━━ PROVIDED MATERIAL

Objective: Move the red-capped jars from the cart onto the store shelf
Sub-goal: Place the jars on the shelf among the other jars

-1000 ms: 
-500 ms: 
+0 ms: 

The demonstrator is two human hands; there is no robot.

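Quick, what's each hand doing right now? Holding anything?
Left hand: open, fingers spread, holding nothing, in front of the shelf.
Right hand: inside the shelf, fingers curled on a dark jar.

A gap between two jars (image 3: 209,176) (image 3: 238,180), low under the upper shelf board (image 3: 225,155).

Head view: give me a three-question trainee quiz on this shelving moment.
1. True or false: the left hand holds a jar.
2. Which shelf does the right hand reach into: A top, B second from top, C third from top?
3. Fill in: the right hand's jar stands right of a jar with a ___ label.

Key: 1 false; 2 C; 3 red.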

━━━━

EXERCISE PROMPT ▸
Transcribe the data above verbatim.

OUTPUT OF THE TASK ▸
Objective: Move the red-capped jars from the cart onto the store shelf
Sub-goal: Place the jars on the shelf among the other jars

-1000 ms: 
-500 ms: 
+0 ms: 

The demonstrator is two human hands; there is no robot.

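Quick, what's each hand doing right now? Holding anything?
Left hand: open, fingers spread, holding nothing, in front of the shelf.
Right hand: inside the shelf, fingers curled on a dark jar.

A gap between two jars (image 3: 209,176) (image 3: 238,180), low under the upper shelf board (image 3: 225,155).

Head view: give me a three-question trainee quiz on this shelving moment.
1. True or false: the left hand holds a jar.
2. Which shelf does the right hand reach into: A top, B second from top, C third from top?
3. Fill in: the right hand's jar stands right of a jar with a ___ label.

Key: 1 false; 2 C; 3 red.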

With the answer given, the exercise is closed.